En définitive, les parties prenantes paraissent démunies face au constat de ce dialogue difficile et ne semblent avoir d’autre perspective qu’une approche pragmatique, une diplomatie des petits pas. Il existe pourtant des outils éprouvés, issus des sciences humaines et sociales, qui pourraient donner un cadre à la reprise du dialogue entre avocats et magistrats. On pense ainsi à la communication interculturelle, théorisée par E.T. Hall dans la Dimension cachée ainsi qu’au management dans un contexte interculturel, étudié notamment par G. Hofstede dans Vivre dans un monde interculturel. Tous deux s’intéressent à la rencontre entre porteurs de cultures différentes. Tel est bien le cas dans la question qui nous préoccupe : les cultures professionnelles des magistrats et des avocats sont différentes même si elles ont de nombreux points de contact. Elles sont composées des règles explicites, notamment déontologiques mais également d’habitus ou de codes implicites. Or la culture de chacun joue le rôle d’un filtre dans la communication avec les représentants d’une autre culture.

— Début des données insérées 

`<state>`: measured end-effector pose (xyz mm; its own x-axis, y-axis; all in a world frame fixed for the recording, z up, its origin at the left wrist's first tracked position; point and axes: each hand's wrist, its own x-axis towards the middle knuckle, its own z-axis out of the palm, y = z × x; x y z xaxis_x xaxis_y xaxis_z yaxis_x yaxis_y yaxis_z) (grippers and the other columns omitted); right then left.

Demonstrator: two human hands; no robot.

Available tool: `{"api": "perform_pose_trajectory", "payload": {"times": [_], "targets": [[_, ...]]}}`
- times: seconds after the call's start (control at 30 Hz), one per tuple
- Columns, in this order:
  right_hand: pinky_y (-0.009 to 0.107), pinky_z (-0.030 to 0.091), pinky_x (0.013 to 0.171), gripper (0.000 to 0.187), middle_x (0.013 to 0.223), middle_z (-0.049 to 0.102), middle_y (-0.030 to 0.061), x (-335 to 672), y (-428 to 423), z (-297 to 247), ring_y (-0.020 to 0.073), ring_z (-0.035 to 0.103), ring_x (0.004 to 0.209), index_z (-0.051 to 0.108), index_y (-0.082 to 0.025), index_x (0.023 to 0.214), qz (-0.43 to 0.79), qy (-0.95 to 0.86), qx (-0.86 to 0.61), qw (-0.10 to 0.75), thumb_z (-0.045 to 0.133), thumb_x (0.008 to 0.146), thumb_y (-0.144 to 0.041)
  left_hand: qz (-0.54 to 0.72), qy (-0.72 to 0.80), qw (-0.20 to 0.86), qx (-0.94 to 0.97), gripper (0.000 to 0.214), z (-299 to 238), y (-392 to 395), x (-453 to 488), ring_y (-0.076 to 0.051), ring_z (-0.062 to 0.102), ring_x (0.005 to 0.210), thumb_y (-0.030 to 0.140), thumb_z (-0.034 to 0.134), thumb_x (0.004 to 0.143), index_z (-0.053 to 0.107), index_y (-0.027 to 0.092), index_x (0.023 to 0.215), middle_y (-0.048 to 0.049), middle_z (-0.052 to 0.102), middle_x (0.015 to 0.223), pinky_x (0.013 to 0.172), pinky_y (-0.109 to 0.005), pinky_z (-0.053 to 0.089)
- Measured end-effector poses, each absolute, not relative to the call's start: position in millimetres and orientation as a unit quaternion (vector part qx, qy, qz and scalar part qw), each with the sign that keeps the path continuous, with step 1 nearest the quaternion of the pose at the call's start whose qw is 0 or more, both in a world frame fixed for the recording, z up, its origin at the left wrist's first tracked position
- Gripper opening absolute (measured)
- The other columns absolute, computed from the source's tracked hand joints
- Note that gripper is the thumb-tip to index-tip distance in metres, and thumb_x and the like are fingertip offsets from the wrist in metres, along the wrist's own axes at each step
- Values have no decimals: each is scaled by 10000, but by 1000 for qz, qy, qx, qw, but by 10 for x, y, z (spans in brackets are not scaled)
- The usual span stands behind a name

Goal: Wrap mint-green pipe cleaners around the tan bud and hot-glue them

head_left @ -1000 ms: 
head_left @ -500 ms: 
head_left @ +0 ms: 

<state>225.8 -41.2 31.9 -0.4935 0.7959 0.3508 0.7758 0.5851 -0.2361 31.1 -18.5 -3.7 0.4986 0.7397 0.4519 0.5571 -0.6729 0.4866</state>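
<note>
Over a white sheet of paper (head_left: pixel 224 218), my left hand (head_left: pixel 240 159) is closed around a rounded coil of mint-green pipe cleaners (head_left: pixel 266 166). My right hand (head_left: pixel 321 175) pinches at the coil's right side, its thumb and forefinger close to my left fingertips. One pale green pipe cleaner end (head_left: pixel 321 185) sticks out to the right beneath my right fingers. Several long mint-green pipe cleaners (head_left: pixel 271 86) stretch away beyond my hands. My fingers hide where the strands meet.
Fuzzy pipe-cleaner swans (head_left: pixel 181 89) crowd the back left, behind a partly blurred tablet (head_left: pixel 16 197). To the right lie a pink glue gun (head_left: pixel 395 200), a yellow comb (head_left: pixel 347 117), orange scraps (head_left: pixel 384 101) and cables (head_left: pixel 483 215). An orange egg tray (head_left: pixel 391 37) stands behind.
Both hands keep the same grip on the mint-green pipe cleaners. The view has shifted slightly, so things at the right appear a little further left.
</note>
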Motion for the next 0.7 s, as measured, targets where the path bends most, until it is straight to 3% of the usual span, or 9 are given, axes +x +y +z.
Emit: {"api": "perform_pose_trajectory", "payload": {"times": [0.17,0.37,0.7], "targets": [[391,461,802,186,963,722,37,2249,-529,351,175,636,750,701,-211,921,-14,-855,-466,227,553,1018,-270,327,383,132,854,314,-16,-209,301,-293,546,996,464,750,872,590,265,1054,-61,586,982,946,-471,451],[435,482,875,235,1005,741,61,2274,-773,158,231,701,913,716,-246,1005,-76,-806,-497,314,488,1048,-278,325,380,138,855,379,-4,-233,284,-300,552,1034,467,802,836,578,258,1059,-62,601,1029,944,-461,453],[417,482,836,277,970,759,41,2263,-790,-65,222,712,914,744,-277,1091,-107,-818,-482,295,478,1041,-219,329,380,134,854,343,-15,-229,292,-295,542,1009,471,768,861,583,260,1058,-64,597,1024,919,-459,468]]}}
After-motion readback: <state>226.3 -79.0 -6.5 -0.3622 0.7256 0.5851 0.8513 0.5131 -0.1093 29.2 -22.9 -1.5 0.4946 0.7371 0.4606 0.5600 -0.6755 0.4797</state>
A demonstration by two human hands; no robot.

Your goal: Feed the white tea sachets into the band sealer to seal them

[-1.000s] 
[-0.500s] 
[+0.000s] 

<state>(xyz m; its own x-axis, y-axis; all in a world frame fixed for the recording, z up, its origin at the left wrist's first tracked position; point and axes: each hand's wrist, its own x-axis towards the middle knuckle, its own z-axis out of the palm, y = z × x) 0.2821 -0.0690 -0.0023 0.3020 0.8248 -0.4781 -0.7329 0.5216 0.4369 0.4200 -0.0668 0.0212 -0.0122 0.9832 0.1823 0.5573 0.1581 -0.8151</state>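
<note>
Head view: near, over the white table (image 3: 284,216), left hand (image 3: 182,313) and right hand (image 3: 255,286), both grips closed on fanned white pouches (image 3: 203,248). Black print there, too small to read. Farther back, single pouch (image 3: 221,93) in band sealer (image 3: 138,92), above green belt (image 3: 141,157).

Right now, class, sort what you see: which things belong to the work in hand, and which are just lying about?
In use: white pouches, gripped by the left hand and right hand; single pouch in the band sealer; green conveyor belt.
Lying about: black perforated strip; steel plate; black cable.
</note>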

En dépit de ces différences, les deux professions doivent coexister au sein d’un même espace et, pour ainsi dire, collaborer à l’occasion du processus judiciaire. Pour autant, par la position que chacun (avocat, juge du siège, parquetier ou encore greffier) occupe, les désaccords sont, à un moment ou à un autre, inévitables, et la mise en place d’une culture « commune » surplombante apparaît illusoire. L’enjeu est que ces désaccords (une demande de renvoi par exemple) ne se transforment pas en conflits mais également que les relations informelles ne se transforment pas en antagonismes (les difficultés d’accès aux espaces sécurisés des tribunaux par les avocats par exemple). Un dialogue de qualité suppose donc que chacun des acteurs appréhende la culture de l’autre et ses codes. Il ne s’agit pas simplement de courtoisie (celle-ci étant de rigueur en toutes circonstances, y compris en cas de conflit) et encore moins du strict respect du cadre procédural ou déontologique applicable au procès pénal ou civil. La reconnaissance de cette pluralité des cultures professionnelles est une richesse pour l’institution judiciaire. À l’inverse, la défiance des uns vis-à-vis des autres ne peut que dégrader la qualité de la justice rendue et impacter la confiance que les citoyens lui accordent. Il y a près de trois cents ans, Montesquieu invitait déjà à cette approche culturelle en faisant tenir, non sans ironie, ces propos à un Parisien : « Monsieur est persan ? C’est une chose bien extraordinaire ! Comment peut-on être persan ? » (Lettres persanes, Lettre XXX, 1721).